[TO DO] What you give back must match the records below exactly.

[EXERCISE MATERIALS]
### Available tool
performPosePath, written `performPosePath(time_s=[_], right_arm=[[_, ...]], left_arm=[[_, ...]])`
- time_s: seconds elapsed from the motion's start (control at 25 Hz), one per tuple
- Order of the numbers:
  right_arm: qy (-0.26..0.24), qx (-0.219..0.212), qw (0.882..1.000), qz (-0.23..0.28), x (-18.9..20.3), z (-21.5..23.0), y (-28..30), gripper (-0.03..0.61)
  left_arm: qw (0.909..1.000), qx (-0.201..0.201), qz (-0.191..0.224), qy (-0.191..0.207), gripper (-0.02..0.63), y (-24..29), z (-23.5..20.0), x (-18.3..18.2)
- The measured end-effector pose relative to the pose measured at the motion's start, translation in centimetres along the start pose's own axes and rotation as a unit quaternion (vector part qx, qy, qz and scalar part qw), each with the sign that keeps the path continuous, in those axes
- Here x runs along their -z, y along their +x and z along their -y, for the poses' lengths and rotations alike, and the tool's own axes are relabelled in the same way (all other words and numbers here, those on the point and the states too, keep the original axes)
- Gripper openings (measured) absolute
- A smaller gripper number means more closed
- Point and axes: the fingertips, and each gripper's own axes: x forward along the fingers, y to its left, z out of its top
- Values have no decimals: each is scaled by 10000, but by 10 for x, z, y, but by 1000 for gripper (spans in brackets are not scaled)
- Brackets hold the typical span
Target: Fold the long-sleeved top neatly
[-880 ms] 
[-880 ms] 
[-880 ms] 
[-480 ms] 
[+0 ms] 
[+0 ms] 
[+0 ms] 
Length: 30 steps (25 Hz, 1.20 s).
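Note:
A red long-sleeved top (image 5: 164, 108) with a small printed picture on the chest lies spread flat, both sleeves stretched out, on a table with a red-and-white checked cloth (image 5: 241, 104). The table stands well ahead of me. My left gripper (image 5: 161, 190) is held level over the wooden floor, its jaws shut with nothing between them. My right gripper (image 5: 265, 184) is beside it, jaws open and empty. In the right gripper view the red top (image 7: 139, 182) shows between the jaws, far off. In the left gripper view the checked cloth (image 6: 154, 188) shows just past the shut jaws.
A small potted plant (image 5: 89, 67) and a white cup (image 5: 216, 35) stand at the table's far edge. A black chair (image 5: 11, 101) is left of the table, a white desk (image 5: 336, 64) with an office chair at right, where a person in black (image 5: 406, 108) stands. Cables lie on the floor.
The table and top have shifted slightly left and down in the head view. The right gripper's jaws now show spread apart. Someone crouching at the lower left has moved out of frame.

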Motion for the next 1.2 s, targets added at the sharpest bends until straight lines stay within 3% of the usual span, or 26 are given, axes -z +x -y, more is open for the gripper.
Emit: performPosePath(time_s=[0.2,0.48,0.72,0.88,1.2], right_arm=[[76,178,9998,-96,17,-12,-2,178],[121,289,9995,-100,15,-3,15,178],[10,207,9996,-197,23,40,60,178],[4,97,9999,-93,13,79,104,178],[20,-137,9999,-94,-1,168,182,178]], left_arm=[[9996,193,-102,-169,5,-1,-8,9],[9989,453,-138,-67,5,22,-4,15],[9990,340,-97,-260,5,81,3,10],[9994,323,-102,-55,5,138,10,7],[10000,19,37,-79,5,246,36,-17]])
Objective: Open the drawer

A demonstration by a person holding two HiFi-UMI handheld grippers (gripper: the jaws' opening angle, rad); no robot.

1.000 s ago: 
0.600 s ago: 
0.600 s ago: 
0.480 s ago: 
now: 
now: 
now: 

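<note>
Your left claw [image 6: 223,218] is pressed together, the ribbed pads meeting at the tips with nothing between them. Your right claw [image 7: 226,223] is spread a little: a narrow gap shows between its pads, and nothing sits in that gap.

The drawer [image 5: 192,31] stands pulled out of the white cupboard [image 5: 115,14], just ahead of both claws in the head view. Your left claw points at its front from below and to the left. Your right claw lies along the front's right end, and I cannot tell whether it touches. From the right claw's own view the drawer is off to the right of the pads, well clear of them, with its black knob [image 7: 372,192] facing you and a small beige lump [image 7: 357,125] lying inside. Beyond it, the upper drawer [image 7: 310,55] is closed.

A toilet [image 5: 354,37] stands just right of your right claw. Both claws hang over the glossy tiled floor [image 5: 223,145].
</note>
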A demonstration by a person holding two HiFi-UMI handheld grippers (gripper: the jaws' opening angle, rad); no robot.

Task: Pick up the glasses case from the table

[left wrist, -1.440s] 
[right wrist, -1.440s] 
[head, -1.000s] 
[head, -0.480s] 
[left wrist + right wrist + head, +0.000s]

[EXPECTED ANSWER]
### Available tool
performPosePath, written `performPosePath(time_s=[_], right_arm=[[_, ...]], left_arm=[[_, ...]])`
- time_s: seconds elapsed from the motion's start (control at 25 Hz), one per tuple
- Order of the numbers:
  right_arm: qy (-0.26..0.24), qx (-0.219..0.212), qw (0.882..1.000), qz (-0.23..0.28), x (-18.9..20.3), z (-21.5..23.0), y (-28..30), gripper (-0.03..0.61)
  left_arm: qw (0.909..1.000), qx (-0.201..0.201), qz (-0.191..0.224), qy (-0.191..0.207), gripper (-0.02..0.63), y (-24..29), z (-23.5..20.0), x (-18.3..18.2)
- The measured end-effector pose relative to the pose measured at the motion's start, translation in centimetres along the start pose's own axes and rotation as a unit quaternion (vector part qx, qy, qz and scalar part qw), each with the sign that keeps the path continuous, in those axes
- Here x runs along their -z, y along their +x and z along their -y, for the poses' lengths and rotations alike, and the tool's own axes are relabelled in the same way (all other words and numbers here, those on the point and the states too, keep the original axes)
- Gripper openings (measured) absolute
- A smaller gripper number means more closed
- Point and axes: the fingertips, and each gripper's own axes: x forward along the fingers, y to its left, z out of its top
- Values have no decimals: each is scaled by 10000, but by 10 for x, z, y, but by 1000 for gripper (spans in brackets are not scaled)
- Brackets hold the typical span
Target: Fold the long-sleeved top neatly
[-880 ms] 
[-880 ms] 
[-880 ms] 
[-480 ms] 
[+0 ms] 
[+0 ms] 
[+0 ms] 
Length: 30 steps (25 Hz, 1.20 s).
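Note:
A red long-sleeved top (image 5: 164, 108) with a small printed picture on the chest lies spread flat, both sleeves stretched out, on a table with a red-and-white checked cloth (image 5: 241, 104). The table stands well ahead of me. My left gripper (image 5: 161, 190) is held level over the wooden floor, its jaws shut with nothing between them. My right gripper (image 5: 265, 184) is beside it, jaws open and empty. In the right gripper view the red top (image 7: 139, 182) shows between the jaws, far off. In the left gripper view the checked cloth (image 6: 154, 188) shows just past the shut jaws.
A small potted plant (image 5: 89, 67) and a white cup (image 5: 216, 35) stand at the table's far edge. A black chair (image 5: 11, 101) is left of the table, a white desk (image 5: 336, 64) with an office chair at right, where a person in black (image 5: 406, 108) stands. Cables lie on the floor.
The table and top have shifted slightly left and down in the head view. The right gripper's jaws now show spread apart. Someone crouching at the lower left has moved out of frame.
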
Motion for the next 1.2 s, targets added at the sharpest bends until straight lines stay within 3% of the usual span, or 26 are given, axes -z +x -y, more is open for the gripper.
Emit: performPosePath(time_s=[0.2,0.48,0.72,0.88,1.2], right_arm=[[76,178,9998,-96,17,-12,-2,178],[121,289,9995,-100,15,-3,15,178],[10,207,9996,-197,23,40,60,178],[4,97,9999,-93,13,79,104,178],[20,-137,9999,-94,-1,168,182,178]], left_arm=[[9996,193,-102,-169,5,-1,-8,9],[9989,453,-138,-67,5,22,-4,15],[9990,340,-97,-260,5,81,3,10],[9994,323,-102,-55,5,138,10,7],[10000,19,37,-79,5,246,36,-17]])
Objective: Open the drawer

A demonstration by a person holding two HiFi-UMI handheld grippers (gripper: the jaws' opening angle, rad); no robot.

1.000 s ago: 
0.600 s ago: 
0.600 s ago: 
0.480 s ago: 
now: 
now: 
now: 

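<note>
Your left claw [image 6: 223,218] is pressed together, the ribbed pads meeting at the tips with nothing between them. Your right claw [image 7: 226,223] is spread a little: a narrow gap shows between its pads, and nothing sits in that gap.

The drawer [image 5: 192,31] stands pulled out of the white cupboard [image 5: 115,14], just ahead of both claws in the head view. Your left claw points at its front from below and to the left. Your right claw lies along the front's right end, and I cannot tell whether it touches. From the right claw's own view the drawer is off to the right of the pads, well clear of them, with its black knob [image 7: 372,192] facing you and a small beige lump [image 7: 357,125] lying inside. Beyond it, the upper drawer [image 7: 310,55] is closed.

A toilet [image 5: 354,37] stands just right of your right claw. Both claws hang over the glossy tiled floor [image 5: 223,145].
</note>
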A demonstration by a person holding two HiFi-UMI handheld grippers (gripper: the jaws' opening angle, rad); no robot.

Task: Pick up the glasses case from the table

[left wrist, -1.440s] 
[right wrist, -1.440s] 
[head, -1.000s] 
[head, -0.480s] 
[left wrist + right wrist + head, +0.000s]

This exercise requires no further work.